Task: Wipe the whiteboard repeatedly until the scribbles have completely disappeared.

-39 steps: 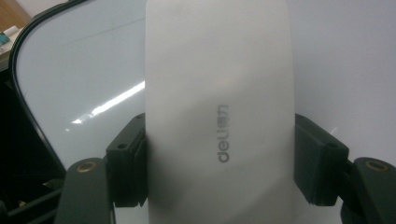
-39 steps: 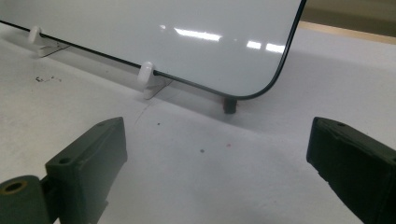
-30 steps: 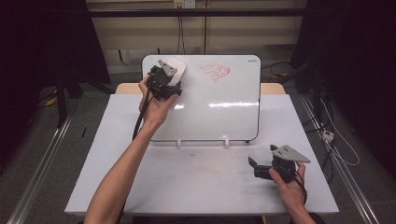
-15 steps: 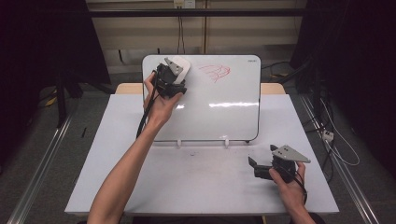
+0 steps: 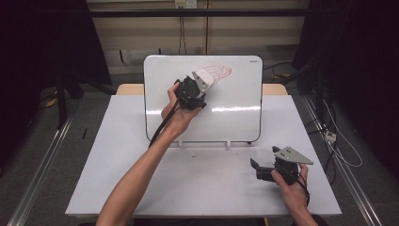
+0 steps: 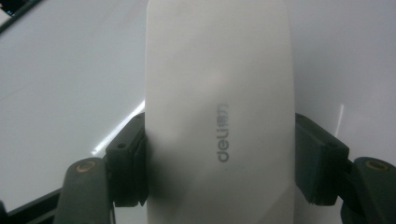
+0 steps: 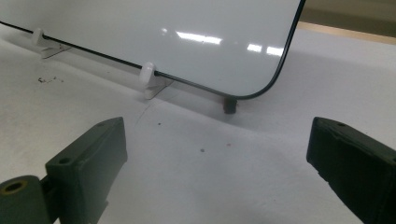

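The person's left forearm is reaching up from the bottom centre of the high view toward the upper middle of the frame, the elbow low and the wrist bent back so that the left gripper (image 5: 196, 90) is pointing at the face of the whiteboard (image 5: 235, 117). That gripper is clamping a white whiteboard eraser (image 5: 205, 77); in the left gripper view its two black jaws are pressing against the eraser's long sides at the lower left and lower right of the frame, with the grey "deli" logo (image 6: 223, 135) running up the eraser's back. The eraser is sitting against the board's upper middle area, its far end touching or just overlapping the left edge of a red scribble (image 5: 220, 70) near the board's top edge. A black cable (image 5: 160, 127) is trailing down from the gripper along the wrist.

The whiteboard is standing tilted on white clip feet (image 7: 148, 74) at the far half of the white table (image 5: 141, 188). The right hand (image 5: 291, 186) is resting low in the lower right of the high view, on the table and well apart from the board, holding the right gripper (image 5: 258, 169) level and aimed left. Its jaws are standing wide apart with nothing between them, framing the board's lower right corner (image 7: 261, 91) in the right gripper view.
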`<state>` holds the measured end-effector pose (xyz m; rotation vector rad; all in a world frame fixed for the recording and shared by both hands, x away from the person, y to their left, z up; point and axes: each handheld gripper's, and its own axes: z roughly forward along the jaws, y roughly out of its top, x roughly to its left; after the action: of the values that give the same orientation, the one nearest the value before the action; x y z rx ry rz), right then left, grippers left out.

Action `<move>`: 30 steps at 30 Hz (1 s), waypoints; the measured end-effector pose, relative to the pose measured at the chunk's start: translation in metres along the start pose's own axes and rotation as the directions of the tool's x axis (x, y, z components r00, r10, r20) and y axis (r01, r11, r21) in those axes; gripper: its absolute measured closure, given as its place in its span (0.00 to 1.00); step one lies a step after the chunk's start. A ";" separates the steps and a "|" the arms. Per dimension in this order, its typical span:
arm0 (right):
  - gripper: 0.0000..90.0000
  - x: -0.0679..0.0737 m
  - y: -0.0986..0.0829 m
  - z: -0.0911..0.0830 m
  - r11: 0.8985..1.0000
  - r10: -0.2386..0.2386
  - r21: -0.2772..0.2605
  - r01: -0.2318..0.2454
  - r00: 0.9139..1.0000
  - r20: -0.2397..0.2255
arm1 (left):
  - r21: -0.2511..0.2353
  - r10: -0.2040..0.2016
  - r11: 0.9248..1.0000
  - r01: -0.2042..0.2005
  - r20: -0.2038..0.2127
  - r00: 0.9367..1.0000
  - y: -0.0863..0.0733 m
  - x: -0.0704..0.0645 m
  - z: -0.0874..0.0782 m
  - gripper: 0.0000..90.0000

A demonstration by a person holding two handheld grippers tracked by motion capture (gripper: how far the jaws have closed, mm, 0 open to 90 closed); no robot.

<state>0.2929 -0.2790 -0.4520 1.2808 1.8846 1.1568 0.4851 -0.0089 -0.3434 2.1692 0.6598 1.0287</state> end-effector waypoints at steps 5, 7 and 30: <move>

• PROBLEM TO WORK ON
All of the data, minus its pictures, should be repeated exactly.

• OUTPUT OF THE EXERCISE
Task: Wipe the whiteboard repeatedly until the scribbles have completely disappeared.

-39 steps: 
-39 steps: 
-30 steps: 
-15 steps: 
+0 steps: 
+0 steps: 
+0 steps: 

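The person's left forearm is reaching up from the bottom centre of the high view toward the upper middle of the frame, the elbow low and the wrist bent back so that the left gripper (image 5: 196, 90) is pointing at the face of the whiteboard (image 5: 235, 117). That gripper is clamping a white whiteboard eraser (image 5: 205, 77); in the left gripper view its two black jaws are pressing against the eraser's long sides at the lower left and lower right of the frame, with the grey "deli" logo (image 6: 223, 135) running up the eraser's back. The eraser is sitting against the board's upper middle area, its far end touching or just overlapping the left edge of a red scribble (image 5: 220, 70) near the board's top edge. A black cable (image 5: 160, 127) is trailing down from the gripper along the wrist.

The whiteboard is standing tilted on white clip feet (image 7: 148, 74) at the far half of the white table (image 5: 141, 188). The right hand (image 5: 291, 186) is resting low in the lower right of the high view, on the table and well apart from the board, holding the right gripper (image 5: 258, 169) level and aimed left. Its jaws are standing wide apart with nothing between them, framing the board's lower right corner (image 7: 261, 91) in the right gripper view.
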`<state>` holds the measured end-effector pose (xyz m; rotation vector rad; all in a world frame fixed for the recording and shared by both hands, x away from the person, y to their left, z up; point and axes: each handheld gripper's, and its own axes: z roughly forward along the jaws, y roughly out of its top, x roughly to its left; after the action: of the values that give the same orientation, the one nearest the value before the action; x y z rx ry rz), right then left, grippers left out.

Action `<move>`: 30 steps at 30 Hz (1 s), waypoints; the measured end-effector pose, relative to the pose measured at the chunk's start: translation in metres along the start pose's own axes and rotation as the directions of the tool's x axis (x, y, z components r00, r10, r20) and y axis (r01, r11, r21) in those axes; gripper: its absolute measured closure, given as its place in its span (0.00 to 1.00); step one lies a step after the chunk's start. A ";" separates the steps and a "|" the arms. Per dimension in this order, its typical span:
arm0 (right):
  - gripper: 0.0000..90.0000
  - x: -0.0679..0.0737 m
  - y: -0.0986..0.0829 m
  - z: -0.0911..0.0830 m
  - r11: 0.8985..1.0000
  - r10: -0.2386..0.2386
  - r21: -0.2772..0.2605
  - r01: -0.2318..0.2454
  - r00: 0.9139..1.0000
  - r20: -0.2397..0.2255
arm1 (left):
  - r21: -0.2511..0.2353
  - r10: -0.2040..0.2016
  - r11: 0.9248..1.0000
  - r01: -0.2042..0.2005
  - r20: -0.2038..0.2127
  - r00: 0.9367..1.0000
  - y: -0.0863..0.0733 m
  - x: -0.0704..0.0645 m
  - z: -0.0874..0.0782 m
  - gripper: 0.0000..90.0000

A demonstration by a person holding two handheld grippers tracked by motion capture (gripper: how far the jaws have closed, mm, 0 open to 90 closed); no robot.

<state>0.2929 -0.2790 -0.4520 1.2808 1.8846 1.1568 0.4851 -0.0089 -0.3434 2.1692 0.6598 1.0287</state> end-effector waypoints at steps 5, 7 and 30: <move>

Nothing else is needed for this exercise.